Before any of you sticklers out there send me hate mail, I know that I probably added one too many S-s here, but give me a break. Outside of having perhaps the worst title in movie history, Sssssssss is a largely forgettable 70s flick that, for whatever reason, is kind of revered in most critical circles. All you need to know about this movie is that it is about a scientist that transforms a college kid into a snake. The make up effects are particularly bad (yes, even for the 1970s!), but the movie at least has the decency to chug along at a pretty steady pace. Personally, I really did not like this one, but your mileage may vary. See it if you REALLY like cheesy movies, avoid it if you do not.

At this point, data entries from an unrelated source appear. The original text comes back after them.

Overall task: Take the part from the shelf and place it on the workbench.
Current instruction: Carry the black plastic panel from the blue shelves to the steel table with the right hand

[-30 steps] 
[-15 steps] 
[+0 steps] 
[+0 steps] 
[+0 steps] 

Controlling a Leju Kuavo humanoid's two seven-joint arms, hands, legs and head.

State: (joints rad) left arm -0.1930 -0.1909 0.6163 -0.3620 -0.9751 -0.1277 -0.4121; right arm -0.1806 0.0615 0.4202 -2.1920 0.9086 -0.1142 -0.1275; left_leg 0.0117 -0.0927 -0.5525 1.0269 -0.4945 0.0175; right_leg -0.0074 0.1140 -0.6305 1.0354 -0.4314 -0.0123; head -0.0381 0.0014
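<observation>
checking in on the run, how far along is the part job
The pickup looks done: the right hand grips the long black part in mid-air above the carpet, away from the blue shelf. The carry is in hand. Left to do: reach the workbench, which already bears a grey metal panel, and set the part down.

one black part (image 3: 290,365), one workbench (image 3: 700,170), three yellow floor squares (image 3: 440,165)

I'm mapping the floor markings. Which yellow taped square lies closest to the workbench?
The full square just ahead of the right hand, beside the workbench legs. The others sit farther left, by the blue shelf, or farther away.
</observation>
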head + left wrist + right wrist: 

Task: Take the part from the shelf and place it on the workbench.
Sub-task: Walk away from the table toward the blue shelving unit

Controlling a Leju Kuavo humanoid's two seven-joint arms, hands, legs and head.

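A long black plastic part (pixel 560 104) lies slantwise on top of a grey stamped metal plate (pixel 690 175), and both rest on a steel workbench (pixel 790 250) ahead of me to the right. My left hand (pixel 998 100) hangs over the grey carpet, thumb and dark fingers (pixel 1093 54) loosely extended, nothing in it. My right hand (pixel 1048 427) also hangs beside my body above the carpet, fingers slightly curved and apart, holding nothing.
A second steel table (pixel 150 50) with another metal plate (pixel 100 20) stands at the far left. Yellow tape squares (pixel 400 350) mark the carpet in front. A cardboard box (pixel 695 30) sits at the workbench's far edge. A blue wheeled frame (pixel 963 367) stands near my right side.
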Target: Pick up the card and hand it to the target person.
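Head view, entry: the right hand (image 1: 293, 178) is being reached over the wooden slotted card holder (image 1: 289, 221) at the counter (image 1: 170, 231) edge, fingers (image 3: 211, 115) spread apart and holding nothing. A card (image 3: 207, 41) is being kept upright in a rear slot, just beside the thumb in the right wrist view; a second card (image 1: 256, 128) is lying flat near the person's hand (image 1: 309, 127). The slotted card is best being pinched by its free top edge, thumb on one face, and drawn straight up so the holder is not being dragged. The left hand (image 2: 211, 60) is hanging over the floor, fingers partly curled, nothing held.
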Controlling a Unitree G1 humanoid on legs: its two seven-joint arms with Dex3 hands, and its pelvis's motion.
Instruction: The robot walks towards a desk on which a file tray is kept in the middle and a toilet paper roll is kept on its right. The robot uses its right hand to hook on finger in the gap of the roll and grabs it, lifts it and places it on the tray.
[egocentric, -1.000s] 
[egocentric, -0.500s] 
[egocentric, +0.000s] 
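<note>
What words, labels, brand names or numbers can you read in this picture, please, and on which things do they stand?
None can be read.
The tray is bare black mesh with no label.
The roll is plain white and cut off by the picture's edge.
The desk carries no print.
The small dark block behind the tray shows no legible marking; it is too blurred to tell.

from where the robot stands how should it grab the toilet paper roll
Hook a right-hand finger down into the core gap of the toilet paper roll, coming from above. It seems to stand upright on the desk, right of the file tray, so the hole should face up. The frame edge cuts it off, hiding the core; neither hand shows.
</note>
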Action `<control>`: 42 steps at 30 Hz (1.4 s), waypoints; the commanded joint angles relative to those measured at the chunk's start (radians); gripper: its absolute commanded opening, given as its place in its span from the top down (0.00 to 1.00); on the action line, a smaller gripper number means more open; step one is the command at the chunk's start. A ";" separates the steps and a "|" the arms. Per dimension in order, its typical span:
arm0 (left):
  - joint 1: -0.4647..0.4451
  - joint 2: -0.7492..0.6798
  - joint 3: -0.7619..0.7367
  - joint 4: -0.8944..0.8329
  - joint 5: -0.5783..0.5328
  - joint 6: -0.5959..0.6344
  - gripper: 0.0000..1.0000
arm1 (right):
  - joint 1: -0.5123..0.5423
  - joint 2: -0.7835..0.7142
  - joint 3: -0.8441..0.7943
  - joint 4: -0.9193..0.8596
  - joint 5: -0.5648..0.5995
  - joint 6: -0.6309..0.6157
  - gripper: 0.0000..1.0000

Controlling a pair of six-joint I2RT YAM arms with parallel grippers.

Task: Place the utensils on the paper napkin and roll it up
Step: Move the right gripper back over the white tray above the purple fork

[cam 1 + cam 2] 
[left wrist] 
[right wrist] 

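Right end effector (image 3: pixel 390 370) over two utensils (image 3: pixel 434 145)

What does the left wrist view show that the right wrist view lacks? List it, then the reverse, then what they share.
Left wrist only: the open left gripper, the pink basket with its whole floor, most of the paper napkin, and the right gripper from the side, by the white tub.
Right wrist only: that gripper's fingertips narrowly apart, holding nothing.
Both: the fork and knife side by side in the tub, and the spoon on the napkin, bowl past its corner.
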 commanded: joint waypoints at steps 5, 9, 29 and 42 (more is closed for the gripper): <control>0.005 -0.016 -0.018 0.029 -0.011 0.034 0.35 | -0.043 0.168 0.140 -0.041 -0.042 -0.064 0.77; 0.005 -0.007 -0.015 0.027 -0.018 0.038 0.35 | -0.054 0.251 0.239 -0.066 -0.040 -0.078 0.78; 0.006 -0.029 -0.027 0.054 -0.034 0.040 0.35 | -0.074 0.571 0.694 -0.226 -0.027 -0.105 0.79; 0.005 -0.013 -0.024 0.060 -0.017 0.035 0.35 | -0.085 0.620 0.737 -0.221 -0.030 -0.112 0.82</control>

Well, this movie is kind of offensive. If you are looking for a smart, sympathetic social satire about the plight of the homeless in America, for the love of all that is holy, LOOK elsewhere. This movie is packed to the brim with heartless, crude stereotypes about the homeless, so if you have anything that remotely resembles a bleeding heart, you might want to steer clear of this feature. The plot of Street Trash is pretty straightforward: someone is giving radioactive rotgut to the homeless, and it is causing them to mutate into puddles of hobo goo (and occasionally, flushing themselves down toilets). There is a particularly unpleasant scene involving a drunken socialite (dude, I know alcohol makes people do unreasonable things, but COME ON!), and there is a pretty decent decapitation scene towards the end of the film. Overall, Street Trash is a thoroughly unpleasant film, and a movie that I really do not think anyone will enjoy, simply due to the callous nature of the script. It is a pleasing oddity, but that is about all it offers moviegoers.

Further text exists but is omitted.